We have lost our freedom to a microscopic virus and it is making us stay home, wear masks, get vaccinated… The war with coronavirus will be a long-drawn one and we will have to wait for our freedom.

Today our state can be blamed on nothing but our own greed. The philosopher Rousseau had said that man is born free, but he is everywhere in chains. True, but this is not the case for animals. Animals should be free to fly, swim and run without borders. But man’s greed is making him encroach on animals’ space. I believe this is how the virus jumped from bats to humans in the first place. People need to respect other’s freedom before they demand their own.

In any case what we achieved in 1947 was political freedom. By no other measure can we call India independent.

The pandemic has shown how appalling our medical infrastructure is. The common man barely had access to treatment so we cannot even claim the right to decent healthcare.

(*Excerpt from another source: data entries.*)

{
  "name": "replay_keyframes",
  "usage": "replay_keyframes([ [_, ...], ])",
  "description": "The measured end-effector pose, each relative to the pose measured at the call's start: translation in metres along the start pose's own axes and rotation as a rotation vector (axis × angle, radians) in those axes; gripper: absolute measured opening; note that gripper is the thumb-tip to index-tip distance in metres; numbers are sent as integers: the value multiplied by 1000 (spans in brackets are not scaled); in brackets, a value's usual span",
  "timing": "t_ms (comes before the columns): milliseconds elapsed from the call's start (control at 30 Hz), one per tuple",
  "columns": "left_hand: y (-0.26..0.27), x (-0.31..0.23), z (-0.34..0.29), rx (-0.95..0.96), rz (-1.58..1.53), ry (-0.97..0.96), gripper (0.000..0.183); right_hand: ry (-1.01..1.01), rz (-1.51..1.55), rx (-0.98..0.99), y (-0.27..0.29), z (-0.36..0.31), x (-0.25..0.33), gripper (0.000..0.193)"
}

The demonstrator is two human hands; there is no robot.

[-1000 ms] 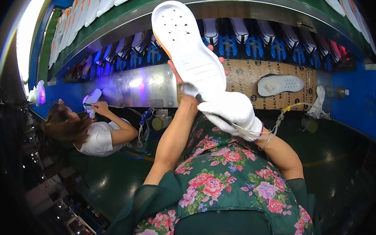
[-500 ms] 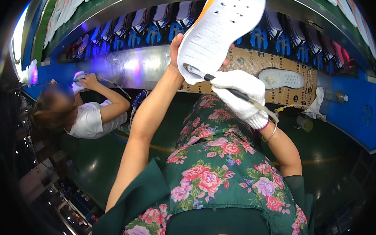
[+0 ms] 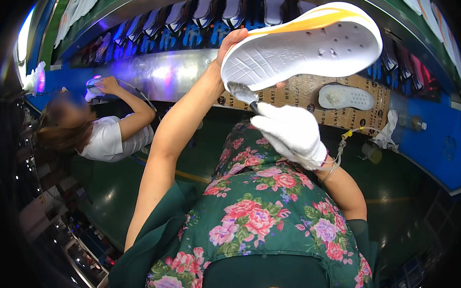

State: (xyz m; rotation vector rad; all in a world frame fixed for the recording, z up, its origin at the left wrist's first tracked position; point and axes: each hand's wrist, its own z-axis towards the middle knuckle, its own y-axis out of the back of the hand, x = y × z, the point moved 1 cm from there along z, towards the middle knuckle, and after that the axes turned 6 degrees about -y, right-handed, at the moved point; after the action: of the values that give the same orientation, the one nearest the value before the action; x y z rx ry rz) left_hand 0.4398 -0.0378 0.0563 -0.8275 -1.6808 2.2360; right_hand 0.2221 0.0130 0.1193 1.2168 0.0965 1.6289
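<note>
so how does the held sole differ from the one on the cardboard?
The held sole shows a yellow-orange side band; the resting sole shows none. The held sole is raised and tilted in the left hand; the resting sole lies on cardboard. Both are pale with holes.

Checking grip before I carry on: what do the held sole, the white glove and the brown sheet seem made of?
Sole: smooth white foam or rubber, perhaps, with moulded-looking grid and holes.
Glove: probably matt knitted fabric, from its soft folds.
Sheet: likely cardboard, brown and printed; slight sheen hints at tape.
</note>
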Motion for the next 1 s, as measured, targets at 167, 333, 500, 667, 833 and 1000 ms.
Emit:
replay_keyframes([
  [167,1,-2,-3,-69,25,-17,87,-251,431,-121,7,3,1,17],
  [333,-4,0,1,-43,-75,-13,87,-318,312,-146,-2,4,0,18],
  [500,21,-1,-12,-248,76,-17,92,-791,676,-336,-4,-1,-8,17],
  [667,9,15,-16,-248,-155,-190,78,-869,942,-186,5,-3,-5,18],
  [833,-31,42,-15,-377,34,-302,69,-503,247,-321,41,20,-31,18],
  [1000,-25,64,-18,-401,32,-227,67,-232,-271,-436,67,44,-48,21],
])
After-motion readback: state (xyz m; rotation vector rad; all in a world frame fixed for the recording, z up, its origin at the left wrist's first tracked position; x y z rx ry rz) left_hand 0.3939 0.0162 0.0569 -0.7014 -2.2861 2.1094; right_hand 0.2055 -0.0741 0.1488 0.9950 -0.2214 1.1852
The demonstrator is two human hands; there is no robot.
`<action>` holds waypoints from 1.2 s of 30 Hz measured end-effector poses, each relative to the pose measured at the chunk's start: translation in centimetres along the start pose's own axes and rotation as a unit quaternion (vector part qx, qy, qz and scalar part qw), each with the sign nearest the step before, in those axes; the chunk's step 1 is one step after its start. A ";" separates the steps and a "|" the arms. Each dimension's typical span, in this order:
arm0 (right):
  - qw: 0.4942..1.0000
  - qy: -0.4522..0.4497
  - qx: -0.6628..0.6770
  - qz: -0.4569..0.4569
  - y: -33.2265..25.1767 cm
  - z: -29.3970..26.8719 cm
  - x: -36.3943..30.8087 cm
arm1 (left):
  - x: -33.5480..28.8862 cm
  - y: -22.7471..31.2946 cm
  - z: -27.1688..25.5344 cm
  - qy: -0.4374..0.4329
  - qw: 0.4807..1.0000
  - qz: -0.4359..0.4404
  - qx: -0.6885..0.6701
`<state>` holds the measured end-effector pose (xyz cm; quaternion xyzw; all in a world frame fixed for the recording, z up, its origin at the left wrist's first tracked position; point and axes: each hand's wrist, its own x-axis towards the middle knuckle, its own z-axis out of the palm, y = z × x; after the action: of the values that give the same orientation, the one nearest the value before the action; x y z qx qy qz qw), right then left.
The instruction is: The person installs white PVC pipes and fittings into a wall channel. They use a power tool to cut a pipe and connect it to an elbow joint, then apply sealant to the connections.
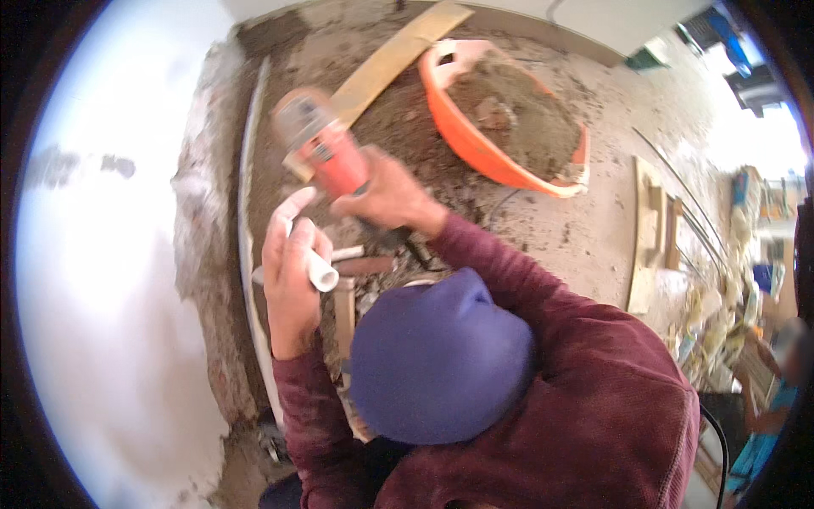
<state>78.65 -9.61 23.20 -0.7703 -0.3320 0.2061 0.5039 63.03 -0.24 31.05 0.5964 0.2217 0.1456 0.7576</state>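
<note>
My left hand [292,271], fingers curled, grips a short white plastic pipe [322,277] with its open end showing. Beyond it and to the right, my right hand [381,195] is closed around a red handheld tool [335,161]. The tool's far end is rounded, greyish and blurred, so its exact kind is unclear. Both arms wear burgundy sleeves. A rounded blue cloth shape [441,360] fills the space between them and hides part of the floor. Beside my left hand lie another white pipe piece [348,253] and a brown handle-like piece [369,265].
An orange tub [458,140] of sandy material stands ahead, next to a wooden plank [390,64]. At left, a white wall [110,254] has a broken base, with a long white strip [248,178] along it. Wood pieces [649,229] lie right. Another person [767,416] is at far right.
</note>
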 end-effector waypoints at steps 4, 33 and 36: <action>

It’s not enough to sing Sare jahan se achchha. We want an India where health, education and safety are delivered as promised.

Indians will truly be free the day a woman can walk home alone at midnight singing to herself without a worry.

Sukanta Chaudhuri

Educationist and retired teacher, Resident of: DA Block

The concept of freedom has become more inwardly oriented, as philosophers say it ought to be — that freedom should be in one’s mind and not through one’s contact with other people.

The pandemic has made less of a difference to the lives of retired people like us, who do not have a busy active life, provided one is in good health. Life is less of a deprivation if one can live by oneself.

Salt Lake is a relatively open place and it is possible to walk around and get fresh air without being at risk unlike in the more congested areas of the city. Lot of people come round to sell things at the doorstep, so supplies are assured.

It’s true there is a curb if one wants to meet people and go around. That way one’s freedom is restricted.

But it’s not a human factor that is at work to restrict our freedom. If somebody were to put you in prison that would lead to discontent, anger and a sense of injustice. But there’s no point in being angry with the virus. You have to accept it like a fact of nature. It’s like staying home as it is raining. Of course, you wouldn’t want it to rain constantly. Then you look for more things to do within yourself and within your surroundings.

But what if this pandemic had come 20 years earlier, before the ICE (information, communication and electronic technology) age? How would we have survived the pandemic without the internet and mobile phone, that are the mainstays of our social and professional interactions?

This might have brought in a permanent change in the way we interact with others. We have got used to maintaining relationships over a distance.